Four years later, Roth snatched Caroline Fairchild, a young, talented writer and editor from Fortune. Again, many thought this was the moment. The trade press, always prompt to draw doomsday scenarios, came up with sensational headlines such as “How Dan Roth became the most powerful editor in business publishing” (Digiday), or “Media frenemy LinkedIn raids Fortune, Wall Street Journal for editors” (AdAge). Worrisome indeed. LinkedIn collects almost 100 million unique visitors per month, hosts and connects 380 million detailed professional profiles—these are all the ingredients required to become a major business news force in a field where the largest players’ audiences are a mere fraction of LinkedIn’s numbers.

Everyone (yours truly included) was wrong about LinkedIn editorial potential; it didn’t became a significant business media player—and most likely never will.

Why?

First of all, instead of developing true journalistic content, as expected from its impressive talent line up, LinkedIn opted to bet on quantity.

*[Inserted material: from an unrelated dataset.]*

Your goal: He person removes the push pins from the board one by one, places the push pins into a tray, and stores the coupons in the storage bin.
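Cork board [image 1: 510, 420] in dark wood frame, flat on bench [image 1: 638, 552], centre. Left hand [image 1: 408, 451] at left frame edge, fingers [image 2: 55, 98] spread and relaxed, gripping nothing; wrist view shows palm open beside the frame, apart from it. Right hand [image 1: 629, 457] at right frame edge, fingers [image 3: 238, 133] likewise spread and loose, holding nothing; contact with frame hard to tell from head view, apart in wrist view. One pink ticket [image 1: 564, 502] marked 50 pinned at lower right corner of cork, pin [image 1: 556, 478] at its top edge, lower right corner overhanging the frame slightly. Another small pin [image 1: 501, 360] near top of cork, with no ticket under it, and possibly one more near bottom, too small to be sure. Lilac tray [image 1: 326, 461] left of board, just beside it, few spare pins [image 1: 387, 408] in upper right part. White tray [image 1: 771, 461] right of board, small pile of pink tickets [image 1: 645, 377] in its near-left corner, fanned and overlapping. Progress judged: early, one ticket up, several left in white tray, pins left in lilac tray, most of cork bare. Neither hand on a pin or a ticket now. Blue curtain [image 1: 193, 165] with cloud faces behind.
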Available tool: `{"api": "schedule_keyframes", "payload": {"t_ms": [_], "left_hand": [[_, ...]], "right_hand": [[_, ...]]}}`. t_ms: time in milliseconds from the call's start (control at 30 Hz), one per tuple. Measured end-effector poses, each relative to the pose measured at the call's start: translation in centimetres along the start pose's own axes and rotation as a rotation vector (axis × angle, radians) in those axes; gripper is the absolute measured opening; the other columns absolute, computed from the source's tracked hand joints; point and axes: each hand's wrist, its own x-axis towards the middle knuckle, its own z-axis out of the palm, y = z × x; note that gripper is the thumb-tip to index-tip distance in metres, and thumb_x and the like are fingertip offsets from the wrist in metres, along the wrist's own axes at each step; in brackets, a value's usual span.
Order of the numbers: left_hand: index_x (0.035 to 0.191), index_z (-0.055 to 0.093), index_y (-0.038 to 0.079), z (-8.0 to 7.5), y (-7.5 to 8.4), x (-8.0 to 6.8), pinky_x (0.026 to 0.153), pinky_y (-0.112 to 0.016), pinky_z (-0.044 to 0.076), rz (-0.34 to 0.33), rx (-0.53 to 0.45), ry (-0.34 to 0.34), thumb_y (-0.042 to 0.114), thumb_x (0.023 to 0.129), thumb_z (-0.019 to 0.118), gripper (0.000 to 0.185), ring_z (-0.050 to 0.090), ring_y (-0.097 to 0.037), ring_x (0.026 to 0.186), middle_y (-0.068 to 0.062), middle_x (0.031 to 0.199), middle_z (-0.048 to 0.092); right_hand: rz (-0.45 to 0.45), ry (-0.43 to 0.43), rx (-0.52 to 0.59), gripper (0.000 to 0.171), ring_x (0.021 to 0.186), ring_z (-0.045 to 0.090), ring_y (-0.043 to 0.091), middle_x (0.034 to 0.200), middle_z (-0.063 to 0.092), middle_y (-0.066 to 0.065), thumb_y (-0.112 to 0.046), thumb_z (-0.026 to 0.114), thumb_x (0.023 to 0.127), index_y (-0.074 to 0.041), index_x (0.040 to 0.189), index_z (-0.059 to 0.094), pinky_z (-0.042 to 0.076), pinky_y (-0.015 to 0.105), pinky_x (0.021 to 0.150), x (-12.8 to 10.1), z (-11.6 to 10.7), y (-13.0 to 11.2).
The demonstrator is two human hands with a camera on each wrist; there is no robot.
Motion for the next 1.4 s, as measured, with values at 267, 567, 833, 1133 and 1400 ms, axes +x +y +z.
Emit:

Its PR machine and well-coached execs like to brag about huge numbers. For instance, Dan Roth claims to have “one million writers” producing “130,000 posts per week vs. 40,000 just a year ago.” There’s also the vast line-up of “influencers” picked-up by LinkedIn’s editorial team: 500 people who tepidly pontificate about almost everything. Among those: Richard Branson (8.3 million followers), Bill Gates (five million), always on deck Jack Welch (4.4 million), T. Boone Pickens, and even Arianna Huffington (3.5 million)—another champion of massive, unpaid content.

If Quartz or Politico taste like espresso, LinkedIn’s editorial content feels more like American coffee: cheap, bland, diluted but unlimited refills. Influencers’ prose is as standardized as the carpet of a Midwest Holiday Inn (minus the glowing hues). Here are examples: T.Boone Pickens: “Find people who can do a job better than you can;” the oil magnate also tried geopolitical analysis in listicle-style: “Five reasons the Ayatollahs are bad for business,” in which he regurgitates his podcast utterances.

On LinkedIn, many influencers engage in a massive editorial recycling business: barely edited versions of past TED Talks, lecture abstracts and, quite often, dull gruel most likely written by a young staffer. Should Richard Branson devote so much of his precious time to write landmark pieces such as “Everyone Should Have a Second Chance,” “Want to be more creative? Lose the tie,” Best advice: Listen more than you talk,” or “How to create fantastic company culture”?

On this latter topic, just ask Arianna: According to The New York Times, The Huffington Post fostered an enviable (or is it cult-like?) corporate culture. In due fairness, many of these contributions gets hundreds of thousands of views, LinkedIn’s audience appears to love it.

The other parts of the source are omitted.